Senate Republicans were further incensed when Reid told them he would not allow any amendments to the plan.
“I have been waiting here for more than 24 hours for a reasonable proposal by my Republican friends to pay for this. We don’t have one yet,” Reid said on the floor.
Republicans lashed out at Reid, arguing that they had put ideas forward and that all they wanted to do was sit down and work out a bipartisan agreement.
The move came at an odd time, since Democrats have demanded action from the GOP on an extension to these benefits, which expired in December. When enough Republicans voted to allow debate, the opportunity to pass an extension seemed at hand, which would have given Democrats some credit for driving to a solution.  Instead, Reid pulled a stunt that has become the norm during his tenure as Senate Majority Leader, called “filling the amendment tree,” which leave Republicans no opportunity to offer any changes for a vote.
Needless to say, GOP leadership and rank and file called foul:
What was shaping up to be a humdrum day on Capitol Hill turned into a firestorm as Majority Leader Harry Reid proposed his own plan to extend unemployment benefits and effectively blocked Republicans from having further say in the matter.
After several days of debate over how to pass a three-month extension of the Emergency Unemployment Compensation program, Reid side-stepped negotiations with Republicans and offered a plan of his own to extend benefits through mid-November. In doing so he used a procedural tactic known as “filling the tree” to block Republicans from proposing any further amendments.
When Reid said at a Thursday afternoon press conference he was “cautiously optimistic,” that a long-term deal would soon be announced, what he came up with isn’t what Republicans had in mind.
“Sen. Reid announced today that he will obstruct ALL [sic] Republican amendments,” Don Stewart, a spokesman for Mitch McConnell, told BuzzFeed in an email. “It’s a real challenge to find a bipartisan accomplishment when one person shuts out the entire side of the aisle.”
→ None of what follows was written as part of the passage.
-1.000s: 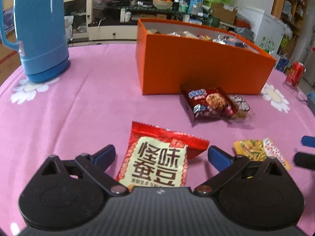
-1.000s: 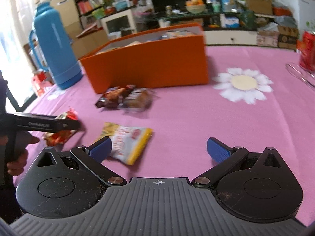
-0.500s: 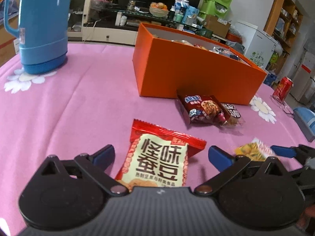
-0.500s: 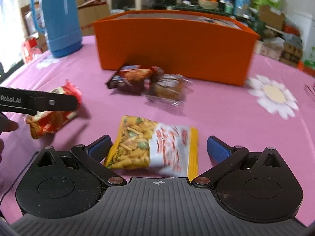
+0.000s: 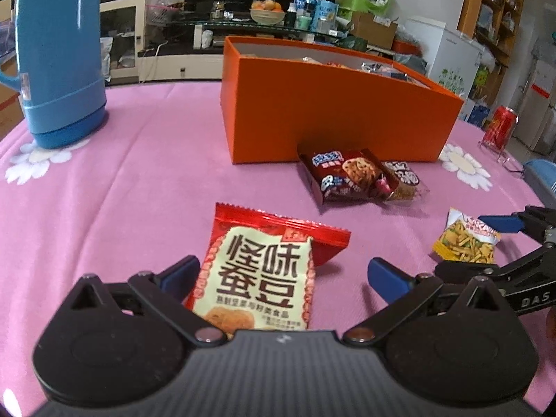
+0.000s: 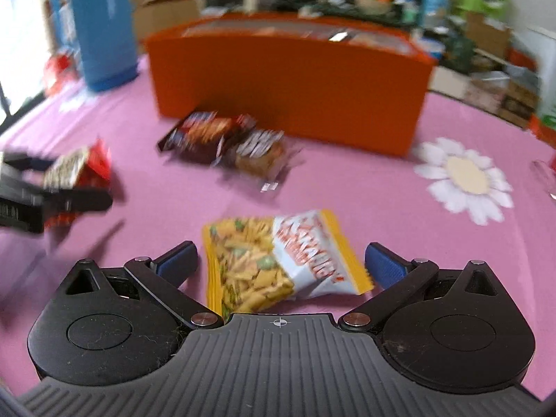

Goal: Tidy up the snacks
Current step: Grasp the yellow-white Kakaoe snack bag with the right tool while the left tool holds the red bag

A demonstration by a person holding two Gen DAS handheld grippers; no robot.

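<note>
My left gripper (image 5: 283, 274) is open, with a red and cream snack packet (image 5: 264, 271) lying flat on the pink tablecloth between its fingers. My right gripper (image 6: 281, 260) is open around a yellow and white snack packet (image 6: 281, 260), which also shows in the left wrist view (image 5: 465, 241). An orange box (image 5: 333, 118) with several snacks inside stands behind. A brown cookie packet (image 5: 344, 173) and a small clear-wrapped cake (image 5: 403, 180) lie in front of the box. The right wrist view is blurred.
A tall blue thermos (image 5: 59, 55) stands at the far left of the table. A red can (image 5: 500, 127) stands at the far right edge. White daisy prints (image 6: 465, 180) mark the pink cloth. Shelves and furniture fill the room behind.
My right gripper has moved forward, so the yellow packet lies deeper between its fingers. The left gripper has shifted slightly; the red packet stays between its fingers.
</note>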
“This is crassly political,” Sen. Bob Corker (R-Tenn.) said. “They want to have something to talk about on the Sunday morning programs.”
Make no mistake about it: Harry Reid blew up any momentum that had developed on this bill. The act of blocking amendments is the main reason that Republicans have to resort to cloture fights, in order to get Reid to stop blocking minority input on legislation.  It’s the flip side of the filibuster fight, one that the media doesn’t cover nearly as much as it does with the supposed abuse of the filibuster itself.
Corker is absolutely right — this move is nothing but crassly political. Any amendments filed would still have to pass on a floor vote, so if they are too radical for Democrats, they won’t fly anyway. Why block them at all, then? In this case, Reid doesn’t want this issue to get resolved, because Democrats want to use it all year long in the run-up to the midterm elections. They are scared to death of what ObamaCare means for Senate control, and the surprise vote that allowed debate on the UI bill must have stunned Reid into thinking one of his alternate issues might end up defused long before they needed it to cast the GOP as uncaring about the chronically unemployed.
The question Republicans should ask is this: what is Harry Reid afraid of in potential Republican amendments? That they might actually carry some Democrats, and demonstrate that Reid is an extremist?